Plasmodium vivax gene regulation remains difficult to study due to the lack of a robust in vitro culture method, low parasite densities in peripheral circulation and asynchronous parasite development. We adapted an RNA-seq protocol "DAFT-seq" to sequence the transcriptome of four P. vivax field isolates that were cultured for a short period ex vivo before using a density gradient for schizont enrichment. Transcription was detected from 78% of the PvP01 reference genome, despite being schizont-enriched samples. This extensive data was used to define thousands of 5' and 3' untranslated regions (UTRs), some of which overlapped with neighbouring transcripts, and to improve the gene models of 352 genes, including identifying 20 novel gene transcripts. This dataset has also significantly increased the known amount of heterogeneity between P. vivax schizont transcriptomes from individual patients. The majority of genes found to be differentially expressed between the isolates lack Plasmodium falciparum homologs and are predicted to be involved in host-parasite interactions, with an enrichment in reticulocyte binding proteins, merozoite surface proteins and exported proteins with unknown function.
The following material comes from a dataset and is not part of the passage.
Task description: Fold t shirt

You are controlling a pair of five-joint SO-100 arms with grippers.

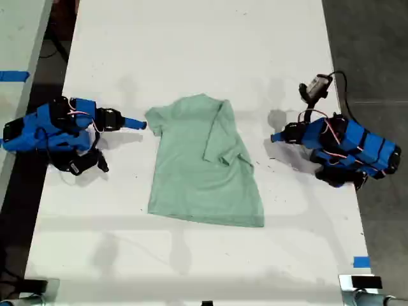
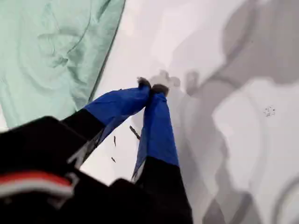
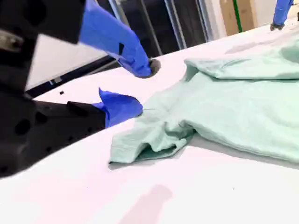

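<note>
Ext view: t shirt (image 1: pixel 203 167) lies flat mid tabletop (image 1: pixel 191 44), one sleeve already folded in over the body on the ext view's right; the other sleeve sticks out toward the ext view's left. So fold is partly done, second sleeve pending.

First wrist view: first end effector (image 2: pixel 152 88) tips together, nothing between them, over bare tabletop just beside the shirt edge (image 2: pixel 56 51). Matches the arm at ext view's right.

Second wrist view: second end effector (image 3: pixel 142 88) jaws apart, empty, right at the sleeve (image 3: pixel 145 142), lower tip about touching cloth. Next move, I'd say: close on that sleeve w/ care to pinch one layer, lift, carry inward.
</note>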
An improved understanding of the diversity within P. vivax transcriptomes will be essential for the prioritisation of novel vaccine targets.
Results
Preparation of purified late-stage schizont transcriptomesFour blood samples from Cambodian patients were selected to undergo short-term ex-vivo culture. After the majority of parasites had matured, as judged by microscopy, late-stage schizonts were purified using Percoll gradients. Four RNA-seq libraries were generated using a modified version of the DAFT-seq protocol, which was optimised for highly AT-rich Plasmodium parasites 23 , and sequenced using the Illumina platform to generate 55-63 million reads per patient sample. In all cases >85% of reads mapped to the P. vivax PvP01 reference genome (Table S1). This data was used to improve the gene models of 352 genes in the PvP01 genome, including identifying 20 novel gene transcripts (Table S2). Comparison of the expression values of these RNA-seq libraries to blood stage microarray time course from a P. vivax dataset (containing three patient isolates) 12 (Fig. S1) and a more densely sampled P. falciparum dataset 24 (Fig. S2) confirmed that the samples were late-stage schizonts (as they correlated most strongly to these time points in the prior datasets) and that the transcriptomes were highly similar to each other (as the correlation of the normalised expression values of the RNA-seq libraries was close to 1) (Fig. S3). More apparent heterogeneity was found between the patient isolates using the PVP01 genome than using only the gene IDs present in the Sal1 genome (Fig. S4), consistent with most of the heterogeneity within the patient isolate transcriptomes being present in multigene families that are difficult to assemble and annotate, and are thus under-represented in the Sal1 genome.